Nick Benson built an app for sharing commercial flight data analytics and is a member of Minnesota 50501. He says that he started paying attention to deportation flights this spring, after noticing a lack of transparency to the public, which the Minnesota Reformer has recently reported. After looking at the data and noticing a flight coming in, Benson explains that he would go to a favorite spot and watch a truck from a company like Signature Aviation pull up and refuel a plane. Then, a convoy of vehicles with the Department of Homeland Security would pull up and unload vans of people. He says watching it feels “gut-wrenching.”
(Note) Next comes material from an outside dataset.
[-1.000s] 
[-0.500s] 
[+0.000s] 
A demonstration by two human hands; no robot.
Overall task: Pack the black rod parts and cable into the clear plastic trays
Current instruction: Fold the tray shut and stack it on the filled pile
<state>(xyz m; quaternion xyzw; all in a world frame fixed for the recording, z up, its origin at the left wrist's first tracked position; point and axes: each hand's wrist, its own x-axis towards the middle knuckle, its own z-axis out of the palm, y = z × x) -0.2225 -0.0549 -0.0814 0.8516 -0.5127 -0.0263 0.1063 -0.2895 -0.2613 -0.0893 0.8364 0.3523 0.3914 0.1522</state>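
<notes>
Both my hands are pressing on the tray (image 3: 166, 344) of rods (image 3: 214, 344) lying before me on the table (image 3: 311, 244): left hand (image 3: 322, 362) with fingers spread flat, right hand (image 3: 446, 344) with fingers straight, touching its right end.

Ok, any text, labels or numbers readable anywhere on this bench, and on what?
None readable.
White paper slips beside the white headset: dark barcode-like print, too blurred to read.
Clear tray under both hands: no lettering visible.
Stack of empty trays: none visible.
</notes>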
“ICE agents disembark from the airplane, and unload bags of shackles from the cargo hold. I was here yesterday recording a video, and they were laying the shackles out on the icy tarmac,” he says. “It’s time for all of us here, regular people and bureaucrats alike, to start looking for peaceful, safe, legal, and creative ways to slow this down until it stops.”
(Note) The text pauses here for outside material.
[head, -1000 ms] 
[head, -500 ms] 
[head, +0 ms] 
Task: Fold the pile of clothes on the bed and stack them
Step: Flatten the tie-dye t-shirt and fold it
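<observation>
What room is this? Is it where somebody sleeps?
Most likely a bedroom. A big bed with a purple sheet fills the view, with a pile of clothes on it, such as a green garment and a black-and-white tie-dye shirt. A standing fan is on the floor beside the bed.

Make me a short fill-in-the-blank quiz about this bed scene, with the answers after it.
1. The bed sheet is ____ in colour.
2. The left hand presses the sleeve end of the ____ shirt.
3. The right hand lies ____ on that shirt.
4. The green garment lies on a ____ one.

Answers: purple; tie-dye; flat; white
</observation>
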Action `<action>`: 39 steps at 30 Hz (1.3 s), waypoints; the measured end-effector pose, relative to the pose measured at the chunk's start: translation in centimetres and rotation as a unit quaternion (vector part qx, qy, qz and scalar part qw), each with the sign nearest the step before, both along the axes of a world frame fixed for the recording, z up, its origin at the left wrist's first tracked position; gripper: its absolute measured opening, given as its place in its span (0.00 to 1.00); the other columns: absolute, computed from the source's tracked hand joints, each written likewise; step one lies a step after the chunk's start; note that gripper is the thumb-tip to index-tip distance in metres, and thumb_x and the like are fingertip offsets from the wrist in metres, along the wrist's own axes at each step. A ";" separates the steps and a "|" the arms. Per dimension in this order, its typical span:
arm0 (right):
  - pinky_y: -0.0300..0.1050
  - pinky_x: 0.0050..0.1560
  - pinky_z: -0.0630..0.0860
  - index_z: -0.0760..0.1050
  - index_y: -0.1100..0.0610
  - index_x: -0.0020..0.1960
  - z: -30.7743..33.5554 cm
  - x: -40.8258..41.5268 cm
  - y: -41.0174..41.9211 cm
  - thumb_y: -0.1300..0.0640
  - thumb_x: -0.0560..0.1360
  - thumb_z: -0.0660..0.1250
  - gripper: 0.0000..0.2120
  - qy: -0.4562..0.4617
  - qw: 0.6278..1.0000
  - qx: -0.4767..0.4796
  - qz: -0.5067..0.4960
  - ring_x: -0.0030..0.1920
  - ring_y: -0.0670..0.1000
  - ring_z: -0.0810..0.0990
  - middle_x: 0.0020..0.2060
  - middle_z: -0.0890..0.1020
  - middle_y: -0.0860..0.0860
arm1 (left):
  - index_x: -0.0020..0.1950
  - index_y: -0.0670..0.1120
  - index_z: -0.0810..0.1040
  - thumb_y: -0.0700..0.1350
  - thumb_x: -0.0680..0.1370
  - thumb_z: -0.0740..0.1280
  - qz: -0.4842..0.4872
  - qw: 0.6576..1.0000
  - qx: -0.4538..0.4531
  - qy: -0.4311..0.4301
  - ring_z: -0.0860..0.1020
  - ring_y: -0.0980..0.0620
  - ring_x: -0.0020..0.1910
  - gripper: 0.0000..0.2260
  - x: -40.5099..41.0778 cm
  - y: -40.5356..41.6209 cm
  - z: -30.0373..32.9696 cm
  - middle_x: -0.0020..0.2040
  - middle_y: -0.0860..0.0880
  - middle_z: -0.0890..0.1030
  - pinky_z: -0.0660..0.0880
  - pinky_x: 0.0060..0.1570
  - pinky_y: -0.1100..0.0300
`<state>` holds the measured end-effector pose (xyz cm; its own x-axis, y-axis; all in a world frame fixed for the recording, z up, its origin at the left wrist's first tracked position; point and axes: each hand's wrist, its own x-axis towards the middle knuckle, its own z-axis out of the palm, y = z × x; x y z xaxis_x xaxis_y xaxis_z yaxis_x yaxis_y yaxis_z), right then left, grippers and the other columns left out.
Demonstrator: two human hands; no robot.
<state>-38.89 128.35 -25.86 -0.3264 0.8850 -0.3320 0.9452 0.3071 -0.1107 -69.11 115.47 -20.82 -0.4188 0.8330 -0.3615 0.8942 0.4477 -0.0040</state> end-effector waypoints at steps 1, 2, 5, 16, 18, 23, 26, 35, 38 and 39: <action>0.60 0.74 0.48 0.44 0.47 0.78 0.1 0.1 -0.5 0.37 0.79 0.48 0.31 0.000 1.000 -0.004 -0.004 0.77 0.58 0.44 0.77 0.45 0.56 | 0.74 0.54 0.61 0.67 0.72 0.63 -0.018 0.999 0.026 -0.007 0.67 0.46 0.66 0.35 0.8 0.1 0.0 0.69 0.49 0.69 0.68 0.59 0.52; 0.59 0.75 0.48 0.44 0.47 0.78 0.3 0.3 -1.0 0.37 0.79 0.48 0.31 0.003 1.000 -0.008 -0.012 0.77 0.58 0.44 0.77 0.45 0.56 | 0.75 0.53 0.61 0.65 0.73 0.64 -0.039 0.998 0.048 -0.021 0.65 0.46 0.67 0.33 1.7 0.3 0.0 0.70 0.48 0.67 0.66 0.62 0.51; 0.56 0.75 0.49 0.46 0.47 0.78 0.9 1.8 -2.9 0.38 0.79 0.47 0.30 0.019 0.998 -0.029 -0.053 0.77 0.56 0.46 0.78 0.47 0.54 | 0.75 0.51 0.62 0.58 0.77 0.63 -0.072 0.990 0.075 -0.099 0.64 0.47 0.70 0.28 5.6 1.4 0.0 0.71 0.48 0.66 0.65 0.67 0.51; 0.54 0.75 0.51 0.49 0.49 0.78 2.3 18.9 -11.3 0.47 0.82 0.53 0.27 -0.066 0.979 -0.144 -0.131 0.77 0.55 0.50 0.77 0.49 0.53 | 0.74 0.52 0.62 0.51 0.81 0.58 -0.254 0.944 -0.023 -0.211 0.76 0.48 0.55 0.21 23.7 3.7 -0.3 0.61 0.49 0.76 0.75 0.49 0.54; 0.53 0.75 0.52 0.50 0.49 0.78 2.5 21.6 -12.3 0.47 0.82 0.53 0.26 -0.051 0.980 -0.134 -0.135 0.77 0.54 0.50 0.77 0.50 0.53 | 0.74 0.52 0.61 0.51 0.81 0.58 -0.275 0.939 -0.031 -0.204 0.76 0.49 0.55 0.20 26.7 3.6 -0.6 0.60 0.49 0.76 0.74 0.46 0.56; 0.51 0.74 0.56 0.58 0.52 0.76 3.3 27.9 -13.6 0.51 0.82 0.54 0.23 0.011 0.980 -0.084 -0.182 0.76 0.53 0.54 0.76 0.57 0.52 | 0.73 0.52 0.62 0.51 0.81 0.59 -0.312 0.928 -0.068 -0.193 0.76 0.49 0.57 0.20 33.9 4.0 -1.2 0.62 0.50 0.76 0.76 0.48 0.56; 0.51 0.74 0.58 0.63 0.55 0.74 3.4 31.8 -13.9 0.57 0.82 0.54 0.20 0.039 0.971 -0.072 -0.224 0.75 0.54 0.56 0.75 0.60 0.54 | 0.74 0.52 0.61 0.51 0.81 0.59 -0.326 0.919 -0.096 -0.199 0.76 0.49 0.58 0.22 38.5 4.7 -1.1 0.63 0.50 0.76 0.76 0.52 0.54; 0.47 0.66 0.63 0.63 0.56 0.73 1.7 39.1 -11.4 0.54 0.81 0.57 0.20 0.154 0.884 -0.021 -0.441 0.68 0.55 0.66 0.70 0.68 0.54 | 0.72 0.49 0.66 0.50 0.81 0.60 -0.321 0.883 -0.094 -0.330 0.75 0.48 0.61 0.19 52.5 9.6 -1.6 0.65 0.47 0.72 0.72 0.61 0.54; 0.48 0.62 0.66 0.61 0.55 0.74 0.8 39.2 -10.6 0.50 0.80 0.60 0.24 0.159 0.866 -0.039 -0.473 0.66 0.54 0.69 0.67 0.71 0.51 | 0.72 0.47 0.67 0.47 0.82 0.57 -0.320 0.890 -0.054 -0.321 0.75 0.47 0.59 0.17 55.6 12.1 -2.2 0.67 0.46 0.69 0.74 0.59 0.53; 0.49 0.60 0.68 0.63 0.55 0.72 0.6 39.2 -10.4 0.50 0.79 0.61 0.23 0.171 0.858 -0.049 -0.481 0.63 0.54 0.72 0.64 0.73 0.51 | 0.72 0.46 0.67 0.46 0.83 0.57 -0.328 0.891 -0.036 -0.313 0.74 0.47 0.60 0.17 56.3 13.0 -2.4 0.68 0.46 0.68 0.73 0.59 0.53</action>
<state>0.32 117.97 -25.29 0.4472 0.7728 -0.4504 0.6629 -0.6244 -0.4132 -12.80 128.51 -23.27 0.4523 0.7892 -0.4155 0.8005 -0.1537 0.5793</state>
Retired janitor and member of SEIU Local 26 George Mullins said earlier this year he traveled to Louisiana for demonstrations outside of ICE detention centers alongside hundreds of SEIU members. He said they heard reports of poor living conditions, such as medical negligence, cockroaches, lack of clean drinking water, and expired food. “As we sit and watch Trump’s cruel mass deportations, I’m reminded of being a young, Black kid in Tennessee during the civil rights movement,” he says. “To our neighbors who are being put on these planes in chains, likely with no idea where they’re being taken, we see you.”
More than two weeks earlier, on November 18, a militarized, multi agency raid at St. Paul wiper distributor Bro-Tex Inc. resulted in 14 workers being arrested for alleged immigration violations. Over 200 people attended a vigil following the raid on November 19 hosted by Immigrant Defense Network and COPAL where community leaders spoke on holding the government accountable.
“In Minnesota, we do not cower in the face of intimidation,” said State Sen. Zaynab Mohamed at the vigil two weeks ago. “We will not allow fear to become a tool of governance.”
Speaking at the beginning of the December 3 march, Nammacher said, “We know that especially with the focus on the last couple of days against our Somali brothers and sisters, these attacks will only increase. This is the beginning of a long struggle. It may be snowy outside, it may even get worse. But we are going to be here and continue to show up until we stop this deportation machine.”